[Extracted records]
------------------------------------------------
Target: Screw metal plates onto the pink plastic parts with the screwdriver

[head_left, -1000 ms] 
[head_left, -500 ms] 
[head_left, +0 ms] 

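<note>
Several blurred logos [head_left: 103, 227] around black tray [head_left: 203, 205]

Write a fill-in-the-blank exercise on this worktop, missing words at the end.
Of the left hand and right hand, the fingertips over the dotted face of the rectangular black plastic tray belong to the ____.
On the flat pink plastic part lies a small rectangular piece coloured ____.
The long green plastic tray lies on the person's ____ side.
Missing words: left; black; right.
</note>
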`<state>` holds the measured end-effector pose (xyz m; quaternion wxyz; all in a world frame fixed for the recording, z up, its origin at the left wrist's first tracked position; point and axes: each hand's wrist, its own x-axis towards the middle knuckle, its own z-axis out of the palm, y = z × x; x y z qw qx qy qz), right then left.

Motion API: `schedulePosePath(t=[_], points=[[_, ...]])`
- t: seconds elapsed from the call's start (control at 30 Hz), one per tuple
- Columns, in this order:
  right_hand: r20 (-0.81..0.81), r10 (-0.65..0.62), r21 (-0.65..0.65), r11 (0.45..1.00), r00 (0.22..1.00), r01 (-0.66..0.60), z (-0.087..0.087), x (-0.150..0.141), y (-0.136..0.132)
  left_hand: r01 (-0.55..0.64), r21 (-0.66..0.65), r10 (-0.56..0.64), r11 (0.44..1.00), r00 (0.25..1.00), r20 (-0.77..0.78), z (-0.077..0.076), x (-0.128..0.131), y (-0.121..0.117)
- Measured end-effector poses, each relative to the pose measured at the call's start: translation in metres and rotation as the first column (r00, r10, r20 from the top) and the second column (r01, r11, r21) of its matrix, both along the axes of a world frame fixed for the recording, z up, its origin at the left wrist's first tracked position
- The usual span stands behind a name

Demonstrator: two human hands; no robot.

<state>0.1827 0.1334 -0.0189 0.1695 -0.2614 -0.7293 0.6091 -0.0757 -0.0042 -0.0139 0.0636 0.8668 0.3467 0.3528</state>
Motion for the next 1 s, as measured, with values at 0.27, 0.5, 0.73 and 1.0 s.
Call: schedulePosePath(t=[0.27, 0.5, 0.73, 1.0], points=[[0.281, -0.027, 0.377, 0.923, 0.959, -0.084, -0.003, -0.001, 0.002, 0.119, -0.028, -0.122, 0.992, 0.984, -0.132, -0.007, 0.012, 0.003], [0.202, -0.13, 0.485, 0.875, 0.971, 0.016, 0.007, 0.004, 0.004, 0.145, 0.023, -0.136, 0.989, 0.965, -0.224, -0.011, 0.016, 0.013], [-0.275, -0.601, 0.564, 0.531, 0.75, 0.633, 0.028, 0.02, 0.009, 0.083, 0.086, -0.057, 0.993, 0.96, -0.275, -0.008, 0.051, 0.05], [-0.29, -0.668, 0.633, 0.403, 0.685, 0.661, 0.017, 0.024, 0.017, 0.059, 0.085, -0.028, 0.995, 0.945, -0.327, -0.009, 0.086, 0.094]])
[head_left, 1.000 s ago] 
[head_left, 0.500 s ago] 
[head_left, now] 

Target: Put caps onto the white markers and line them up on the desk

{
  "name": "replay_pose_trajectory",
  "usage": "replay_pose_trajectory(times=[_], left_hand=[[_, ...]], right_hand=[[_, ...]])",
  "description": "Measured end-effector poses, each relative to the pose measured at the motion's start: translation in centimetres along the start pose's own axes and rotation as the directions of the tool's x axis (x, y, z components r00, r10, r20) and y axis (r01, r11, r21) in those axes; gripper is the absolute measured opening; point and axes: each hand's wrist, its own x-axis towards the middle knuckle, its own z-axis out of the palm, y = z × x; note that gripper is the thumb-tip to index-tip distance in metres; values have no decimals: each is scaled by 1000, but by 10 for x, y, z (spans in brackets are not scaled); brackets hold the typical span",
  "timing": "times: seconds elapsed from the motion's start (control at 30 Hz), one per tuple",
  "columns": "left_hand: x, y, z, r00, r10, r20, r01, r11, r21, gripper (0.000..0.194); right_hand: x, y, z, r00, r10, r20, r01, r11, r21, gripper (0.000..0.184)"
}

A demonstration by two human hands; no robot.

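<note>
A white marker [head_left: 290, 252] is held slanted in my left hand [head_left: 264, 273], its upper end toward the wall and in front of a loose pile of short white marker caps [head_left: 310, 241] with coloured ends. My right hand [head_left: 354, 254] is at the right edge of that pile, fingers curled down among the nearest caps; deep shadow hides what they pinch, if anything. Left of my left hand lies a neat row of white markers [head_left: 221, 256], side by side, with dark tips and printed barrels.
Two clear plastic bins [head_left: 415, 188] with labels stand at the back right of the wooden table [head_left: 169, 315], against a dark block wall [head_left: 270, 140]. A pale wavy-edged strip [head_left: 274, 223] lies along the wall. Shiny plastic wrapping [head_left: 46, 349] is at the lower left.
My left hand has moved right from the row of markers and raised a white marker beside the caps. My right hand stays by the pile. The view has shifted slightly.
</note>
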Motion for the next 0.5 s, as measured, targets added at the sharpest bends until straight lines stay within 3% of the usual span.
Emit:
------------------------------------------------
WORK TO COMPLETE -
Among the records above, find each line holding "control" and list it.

ANSWER TO THIS PROBLEM -
- t: seconds elapsed from the call's start (control at 30 Hz), one per tuple
  "timing": "times: seconds elapsed from the motion's start (control at 30 Hz), one per tuple",

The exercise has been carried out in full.